Activity: The answer should consist of the full listing below, repeated exactly and free of pictures.

Data segment:

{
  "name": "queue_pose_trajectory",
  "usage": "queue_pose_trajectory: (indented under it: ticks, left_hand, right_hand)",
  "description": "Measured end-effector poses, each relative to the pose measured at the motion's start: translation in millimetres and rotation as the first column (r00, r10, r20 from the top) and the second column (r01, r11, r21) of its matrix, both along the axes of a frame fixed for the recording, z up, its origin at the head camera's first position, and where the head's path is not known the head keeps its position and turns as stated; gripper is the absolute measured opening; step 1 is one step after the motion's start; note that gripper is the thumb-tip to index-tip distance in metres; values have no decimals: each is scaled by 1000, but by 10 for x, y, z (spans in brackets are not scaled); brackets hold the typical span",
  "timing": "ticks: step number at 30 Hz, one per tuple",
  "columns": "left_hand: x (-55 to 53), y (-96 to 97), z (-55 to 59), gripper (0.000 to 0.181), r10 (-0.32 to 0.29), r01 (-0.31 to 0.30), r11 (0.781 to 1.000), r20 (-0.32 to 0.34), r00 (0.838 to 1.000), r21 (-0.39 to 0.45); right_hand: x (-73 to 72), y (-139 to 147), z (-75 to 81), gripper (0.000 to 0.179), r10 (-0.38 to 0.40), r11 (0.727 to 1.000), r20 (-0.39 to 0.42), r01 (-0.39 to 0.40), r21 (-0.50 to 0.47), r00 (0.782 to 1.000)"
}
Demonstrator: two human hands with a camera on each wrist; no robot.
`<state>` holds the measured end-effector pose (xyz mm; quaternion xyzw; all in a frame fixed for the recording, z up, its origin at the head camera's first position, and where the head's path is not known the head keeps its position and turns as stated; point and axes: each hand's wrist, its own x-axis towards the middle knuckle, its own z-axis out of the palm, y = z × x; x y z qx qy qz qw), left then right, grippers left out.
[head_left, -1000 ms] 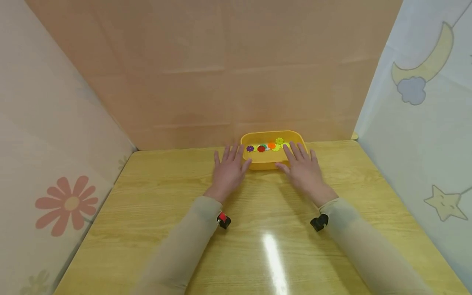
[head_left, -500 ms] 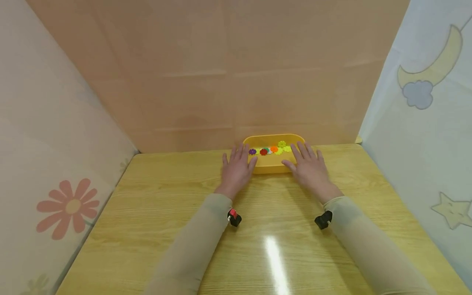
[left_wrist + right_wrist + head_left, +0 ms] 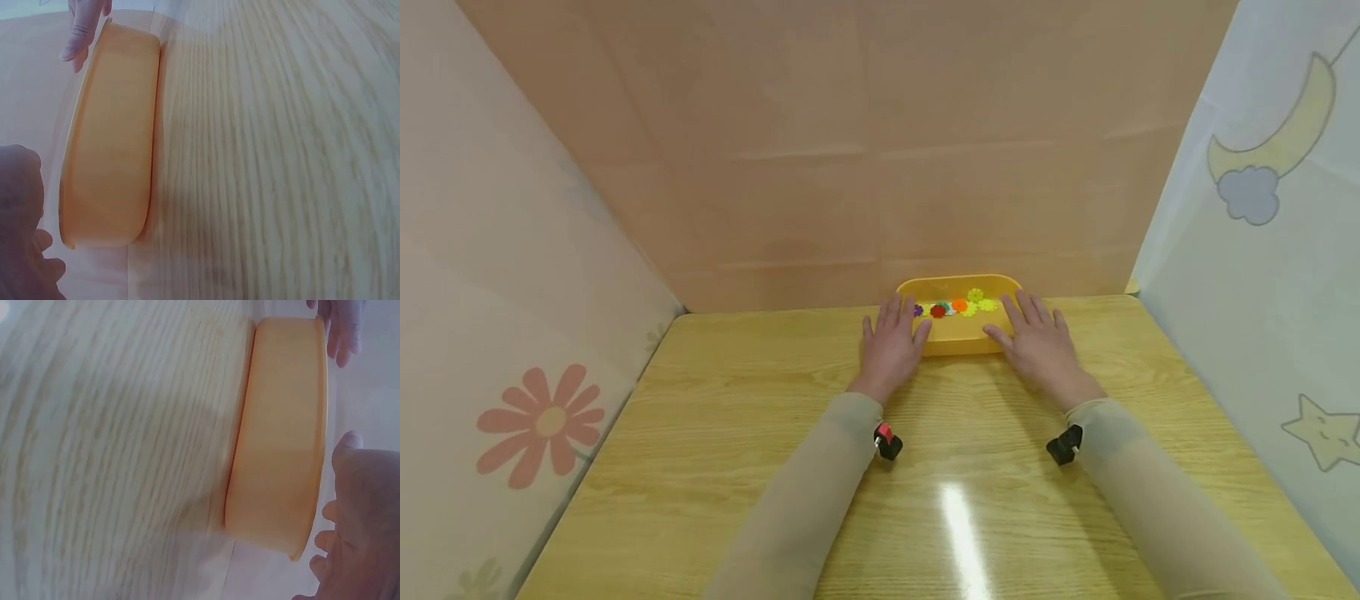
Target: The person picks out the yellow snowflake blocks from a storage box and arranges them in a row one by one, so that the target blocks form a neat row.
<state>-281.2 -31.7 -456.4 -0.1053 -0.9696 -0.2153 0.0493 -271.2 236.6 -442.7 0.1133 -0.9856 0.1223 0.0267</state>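
Note:
A yellow-orange plastic tub stands at the far edge of the table, against the back panel. Inside lie several small flower-shaped pieces, among them a red one, an orange one and a yellow one. My left hand is at the tub's left end, fingers straight and spread, overlapping the rim in the head view. At the right end my right hand lies in the same way, with its thumb toward the tub's front. Both wrist views show the tub's outer wall between the two hands.
The wooden table stretches from the tub toward me. A pinkish-brown panel rises behind it. White cloth walls with printed pictures stand at the left and right.
My hands have shifted slightly right in the head view, the left one now covering part of the purple flower piece. The right hand has moved outward off the yellow pieces.

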Motion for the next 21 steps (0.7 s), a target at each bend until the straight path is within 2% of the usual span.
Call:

Final answer:
{
  "name": "queue_pose_trajectory",
  "usage": "queue_pose_trajectory: (indented under it: ticks, left_hand, right_hand)",
  "description": "Measured end-effector poses, each relative to the pose measured at the motion's start: translation in millimetres and rotation as the first column (r00, r10, r20 from the top) and the second column (r01, r11, r21) of its matrix, both along the axes of a frame fixed for the recording, z up, its origin at the head camera's first position, and where the head's path is not known the head keeps its position and turns as stated; gripper is the absolute measured opening; step 1 is one step after the motion's start; note that gripper is the thumb-tip to index-tip distance in metres; values have no decimals: each is scaled by 1000, but by 10 for x, y, z (spans in brackets are not scaled); brackets hold the typical span",
  "timing": "ticks: step number at 30 Hz, one per tuple",
  "columns": "left_hand: x (-55 to 53), y (-96 to 97), z (-55 to 59), gripper (0.000 to 0.181), r10 (-0.32 to 0.29), r01 (-0.31 to 0.30), r11 (0.781 to 1.000), r20 (-0.32 to 0.34), r00 (0.838 to 1.000), r21 (-0.39 to 0.45); right_hand: x (-73 to 72), y (-139 to 147), z (-75 to 81), gripper (0.000 to 0.179), r10 (-0.38 to 0.40), r11 (0.727 to 1.000), r20 (-0.39 to 0.42), r01 (-0.39 to 0.40), r21 (-0.50 to 0.47), r00 (0.782 to 1.000)"
}
Demonstrator: two human hands with a camera on each wrist; no robot.
`<state>` holds the measured end-effector pose (xyz mm; quaternion xyzw; all in a frame fixed for the recording, z up, its origin at the head camera's first position, and where the head's path is not known the head keeps its position and turns as stated; point and axes: each hand's wrist, its own x-axis towards the middle knuckle, its own z-axis out of the palm, y = z × x; x y z qx qy qz qw), left then right, grippers left out.
[head_left, -1000 ms] 
[head_left, -500 ms] 
[left_wrist + right_wrist + head_left, +0 ms] 
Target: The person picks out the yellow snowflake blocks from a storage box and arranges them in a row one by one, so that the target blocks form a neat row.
<state>-281.2 -31.7 -456.4 -0.1053 -0.9696 -0.2153 0.0493 -271.2 236.6 -442.7 0.1133 -0.9856 0.1223 0.0267</state>
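Note:
A yellow-orange plastic tub stands at the far edge of the table, against the back panel. Inside lie several small flower-shaped pieces, among them a red one, an orange one and a yellow one. My left hand is at the tub's left end, fingers straight and spread, overlapping the rim in the head view. At the right end my right hand lies in the same way, with its thumb toward the tub's front. Both wrist views show the tub's outer wall between the two hands.
The wooden table stretches from the tub toward me. A pinkish-brown panel rises behind it. White cloth walls with printed pictures stand at the left and right.
My hands have shifted slightly right in the head view, the left one now covering part of the purple flower piece. The right hand has moved outward off the yellow pieces.
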
Motion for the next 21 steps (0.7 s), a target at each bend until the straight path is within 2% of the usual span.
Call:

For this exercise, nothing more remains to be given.